When I was a kid I had a Mustang that I didn't drive in the winter. Since my parents felt that they should get the use of the garage to keep their cars warm and dry, my Mustang was parked with a car cover outside. Like clockwork our neighbor would complain that the car hadn't been moved in 30 days, and I would have to remove the cover, show valid registration and insurance, and move the car to the other side of the driveway. Oddly enough, the summer I left for basic, the neighbors rose garden completely died out.
When complexes employ the standards that you are talking about, it is written into the lease. Most complexes in decent areas are bound by standards set by the municipality, and property management can be fined for violations. This includes cars without plates or outdated stickers, flat tires, major damage and unsightly appearance. Property managers are also looking to rent properties, and it doesn't make a good impression to have a bunch of junkers sitting around the complex. Renters are made aware of this at the time they sign the lease.

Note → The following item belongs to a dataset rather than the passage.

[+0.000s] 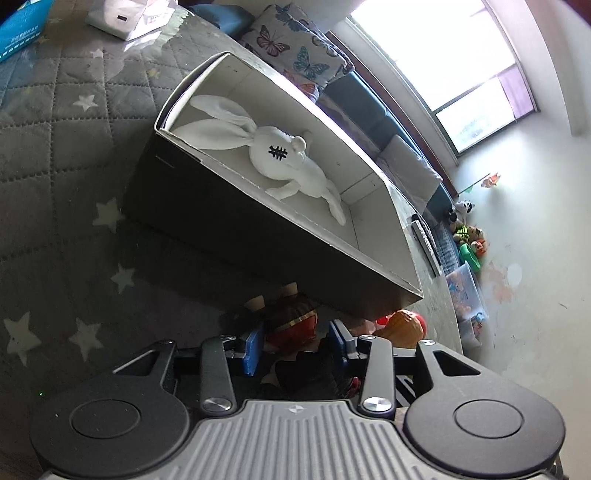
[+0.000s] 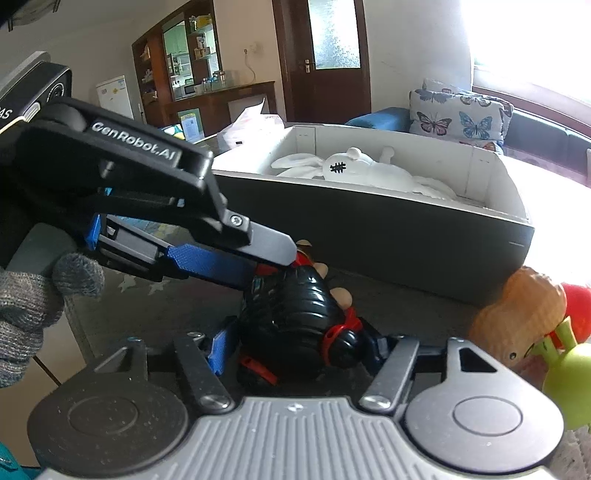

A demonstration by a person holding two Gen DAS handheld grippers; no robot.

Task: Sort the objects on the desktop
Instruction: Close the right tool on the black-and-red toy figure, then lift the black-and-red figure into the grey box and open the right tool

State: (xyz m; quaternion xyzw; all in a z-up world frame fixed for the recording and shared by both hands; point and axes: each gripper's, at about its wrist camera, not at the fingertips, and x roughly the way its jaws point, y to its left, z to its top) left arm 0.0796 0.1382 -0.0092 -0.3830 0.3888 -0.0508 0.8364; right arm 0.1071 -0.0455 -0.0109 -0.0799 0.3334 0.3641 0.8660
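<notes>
A black and red toy figure (image 2: 295, 314) lies on the grey quilted mat in front of a long dark box (image 2: 388, 236) with a white inside. A white plush rabbit (image 1: 280, 155) lies in the box; it also shows in the right wrist view (image 2: 354, 170). My left gripper (image 1: 297, 341) has its blue pads around the toy (image 1: 295, 325), and its fingers (image 2: 236, 262) reach the toy from the left in the right wrist view. My right gripper (image 2: 299, 349) has its jaws around the same toy from the near side.
A tan peanut-shaped toy (image 2: 517, 314), a red ball (image 2: 578, 310) and a green toy (image 2: 569, 373) lie right of the figure. A white device in plastic wrap (image 1: 122, 16) and a blue box (image 1: 22, 29) sit further off on the mat. A butterfly cushion (image 2: 458, 114) lies behind.
</notes>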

I have lived on my mobile home park almost 6 1/2 years. Never been late on rent until last March. My daughter waa suppose to attend college. Due to covid they canceled classes. Didn't refund any of the deposits yet. She had to move twice to find place to live and good job she can support herself in end of January. It's a retirement park. I am 50 and disabled. Don't cause problems ever. Stay to myself. Tried getting help to get caught up. Manager wouldn't fill out all info on my application for help. Place asked why. Plus yesterday they gave me application to fill out to live here and new set of rules. I can't understand why people try messing with people that just want left alone. I told lady I would get rent caught up asap.
Karens live to mess with people. Had the very educational misfortune to work with one for 3 years. She delighted in stirring trouble over trifles. She thoroughly enjoyed standing back to watch the resultant drama.
My '68 Falcon may have looked like a fatality wreck, but it was licensed, insured, inspected, and fully drivable (the previous owner had even just replaced the clutch before he died).
I did contractor work in a high end HOA community. The person I was working for had a brand new high end pickup truck. Well, the HOA did not tolerate any pickup trucks. He literally had to sell his house and move because he would not sell his truck.
Actually, it's called an Auto Storage Pod. Comes in lots of colors and shapes like yellow school buses and beige campers...there's even a bright red fire truck! Mine looks just like a 2000 BMW 328i complete with low tires and the genuine simulated driveway stains option. All you do is put stuff in it. When it's full, just tap the App and they'll pick it up with an Auto Storage Pod flatbed transfer vehicle and it's off to the Auto Storage Pod Yard.